Hundreds gather for memorial concert after deadly Kenya protests

Nairobi, Kenya — Hundreds of Kenyans gathered Sunday in the capital Nairobi for a memorial concert following deadly protests over tax hikes that saw the country’s leader scrap a controversial finance bill.

The initially peaceful rallies mostly led by Gen-Z spiraled into violence that left 39 people dead, rights groups have said, and saw President William Ruto reject the bill containing the hikes and promise spending cuts.

On Sunday people streamed into Nairobi’s central Uhuru Park from around midday to listen to performers and commemorate those who had died.

Victor Waithaka, 29, told AFP he was attending to pay tribute to the “heroes who died during the protests on the rejected finance bill.”

“This is our country, and we have the right to fight for our rights,” he said.

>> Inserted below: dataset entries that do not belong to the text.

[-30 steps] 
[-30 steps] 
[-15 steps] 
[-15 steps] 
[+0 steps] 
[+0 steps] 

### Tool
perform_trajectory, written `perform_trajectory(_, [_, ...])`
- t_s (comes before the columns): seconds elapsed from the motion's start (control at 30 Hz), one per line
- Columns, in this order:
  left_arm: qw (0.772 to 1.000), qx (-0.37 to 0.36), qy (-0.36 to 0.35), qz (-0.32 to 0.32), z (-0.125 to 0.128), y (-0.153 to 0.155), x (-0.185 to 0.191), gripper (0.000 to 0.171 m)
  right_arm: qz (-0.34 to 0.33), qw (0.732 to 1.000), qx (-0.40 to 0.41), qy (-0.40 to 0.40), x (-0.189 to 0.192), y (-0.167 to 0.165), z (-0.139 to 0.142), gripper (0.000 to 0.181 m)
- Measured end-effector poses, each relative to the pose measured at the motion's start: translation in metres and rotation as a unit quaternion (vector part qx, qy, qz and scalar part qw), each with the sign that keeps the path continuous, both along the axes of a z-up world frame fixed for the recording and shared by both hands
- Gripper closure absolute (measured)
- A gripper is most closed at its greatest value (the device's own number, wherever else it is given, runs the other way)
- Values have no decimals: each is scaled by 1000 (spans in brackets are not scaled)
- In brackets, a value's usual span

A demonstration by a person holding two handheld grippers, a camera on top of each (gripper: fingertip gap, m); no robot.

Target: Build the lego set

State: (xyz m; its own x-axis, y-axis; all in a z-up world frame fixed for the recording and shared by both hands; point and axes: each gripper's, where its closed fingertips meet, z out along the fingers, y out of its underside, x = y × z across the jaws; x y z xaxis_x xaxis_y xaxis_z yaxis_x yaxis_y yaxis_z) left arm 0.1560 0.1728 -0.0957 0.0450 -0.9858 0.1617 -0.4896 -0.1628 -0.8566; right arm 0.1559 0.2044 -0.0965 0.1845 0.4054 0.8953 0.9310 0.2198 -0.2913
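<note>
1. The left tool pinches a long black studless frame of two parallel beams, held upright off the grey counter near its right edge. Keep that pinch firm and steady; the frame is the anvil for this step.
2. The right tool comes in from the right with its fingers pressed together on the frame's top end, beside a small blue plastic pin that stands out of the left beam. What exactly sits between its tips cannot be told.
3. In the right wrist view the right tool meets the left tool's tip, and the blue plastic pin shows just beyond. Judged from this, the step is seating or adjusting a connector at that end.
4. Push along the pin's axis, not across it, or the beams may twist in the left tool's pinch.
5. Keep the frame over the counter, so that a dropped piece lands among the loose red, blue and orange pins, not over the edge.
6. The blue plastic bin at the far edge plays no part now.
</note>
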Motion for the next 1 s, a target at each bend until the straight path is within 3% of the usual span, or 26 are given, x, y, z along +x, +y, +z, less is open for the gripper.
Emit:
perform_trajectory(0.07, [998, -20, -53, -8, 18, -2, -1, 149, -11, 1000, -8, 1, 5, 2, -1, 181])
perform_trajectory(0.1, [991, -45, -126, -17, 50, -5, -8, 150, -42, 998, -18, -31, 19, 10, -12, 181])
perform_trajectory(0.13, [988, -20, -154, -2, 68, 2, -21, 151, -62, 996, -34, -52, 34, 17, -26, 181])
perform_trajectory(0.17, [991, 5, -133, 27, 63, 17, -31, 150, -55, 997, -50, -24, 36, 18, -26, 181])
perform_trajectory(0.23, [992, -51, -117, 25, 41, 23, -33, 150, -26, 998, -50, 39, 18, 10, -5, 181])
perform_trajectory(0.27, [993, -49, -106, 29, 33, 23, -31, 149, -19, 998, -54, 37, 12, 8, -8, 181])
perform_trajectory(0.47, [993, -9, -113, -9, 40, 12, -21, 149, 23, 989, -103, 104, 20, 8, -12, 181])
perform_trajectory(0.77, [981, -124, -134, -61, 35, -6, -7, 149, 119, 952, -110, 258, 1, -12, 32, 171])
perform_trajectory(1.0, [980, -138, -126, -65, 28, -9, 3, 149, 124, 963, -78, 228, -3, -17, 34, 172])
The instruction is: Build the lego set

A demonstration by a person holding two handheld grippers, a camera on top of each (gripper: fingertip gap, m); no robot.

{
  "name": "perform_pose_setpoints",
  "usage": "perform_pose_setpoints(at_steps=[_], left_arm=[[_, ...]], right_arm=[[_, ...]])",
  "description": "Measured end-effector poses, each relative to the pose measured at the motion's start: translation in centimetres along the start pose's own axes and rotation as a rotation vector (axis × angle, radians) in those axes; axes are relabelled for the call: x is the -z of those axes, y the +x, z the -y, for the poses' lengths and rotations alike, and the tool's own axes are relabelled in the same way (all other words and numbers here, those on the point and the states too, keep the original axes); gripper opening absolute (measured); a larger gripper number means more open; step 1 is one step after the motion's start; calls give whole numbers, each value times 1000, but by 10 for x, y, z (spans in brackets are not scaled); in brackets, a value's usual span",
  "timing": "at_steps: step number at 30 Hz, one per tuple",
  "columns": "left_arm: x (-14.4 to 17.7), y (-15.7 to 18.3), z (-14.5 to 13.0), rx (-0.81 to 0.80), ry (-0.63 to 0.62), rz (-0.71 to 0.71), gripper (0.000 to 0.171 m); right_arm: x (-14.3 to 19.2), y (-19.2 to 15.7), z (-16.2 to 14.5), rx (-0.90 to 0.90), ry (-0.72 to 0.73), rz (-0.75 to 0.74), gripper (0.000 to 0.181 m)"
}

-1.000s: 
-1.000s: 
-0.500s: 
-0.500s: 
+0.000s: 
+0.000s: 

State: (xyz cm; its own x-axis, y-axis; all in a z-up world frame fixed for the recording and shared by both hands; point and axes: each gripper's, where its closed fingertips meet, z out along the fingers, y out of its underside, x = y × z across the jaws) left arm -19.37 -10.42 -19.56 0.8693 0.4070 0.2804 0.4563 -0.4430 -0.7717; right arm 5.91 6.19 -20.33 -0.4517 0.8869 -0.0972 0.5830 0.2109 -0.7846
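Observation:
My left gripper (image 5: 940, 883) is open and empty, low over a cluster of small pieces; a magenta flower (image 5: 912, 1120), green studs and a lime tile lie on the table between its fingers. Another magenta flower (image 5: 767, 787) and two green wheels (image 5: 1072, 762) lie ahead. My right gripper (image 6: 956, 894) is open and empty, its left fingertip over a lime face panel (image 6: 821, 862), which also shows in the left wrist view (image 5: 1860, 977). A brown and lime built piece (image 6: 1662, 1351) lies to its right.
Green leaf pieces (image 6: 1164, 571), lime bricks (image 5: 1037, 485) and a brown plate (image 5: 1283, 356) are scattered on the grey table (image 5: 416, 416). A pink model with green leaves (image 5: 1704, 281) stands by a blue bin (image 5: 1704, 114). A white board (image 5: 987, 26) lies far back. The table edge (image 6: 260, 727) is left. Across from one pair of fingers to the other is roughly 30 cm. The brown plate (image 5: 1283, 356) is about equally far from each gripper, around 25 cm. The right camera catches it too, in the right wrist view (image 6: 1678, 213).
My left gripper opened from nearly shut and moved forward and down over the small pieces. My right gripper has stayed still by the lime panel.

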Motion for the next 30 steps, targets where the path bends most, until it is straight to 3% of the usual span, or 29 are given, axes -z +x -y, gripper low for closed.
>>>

Large crowds shouted, “Ruto must go,” echoing demands made by protesters in previous weeks, and waved Kenyan flags as they danced to a medley of singers and performers.

“The fight has just begun, the political awakening [is] just the beginning,” prominent demonstrator Hanifa Adan told AFP on the concert’s sidelines.

Early Sunday morning some roads in the city were blocked by police officers.

The concert fell on so-called “Saba Saba” (Seven Seven) — the seventh day of the seventh month, marking the moment in 1990 that the opposition rose up to demand the return of multi-party democracy — and a day when demonstrations have previously taken place.

It follows Ruto’s decision Friday to announce budget cuts and increased borrowing, to cover the projected shortfall from scrapping the finance bill.

Following his speech, the president also took part in a sometimes-fiery exchange of views on social media platform X, in a wide-ranging conversation with younger Kenyans on social media.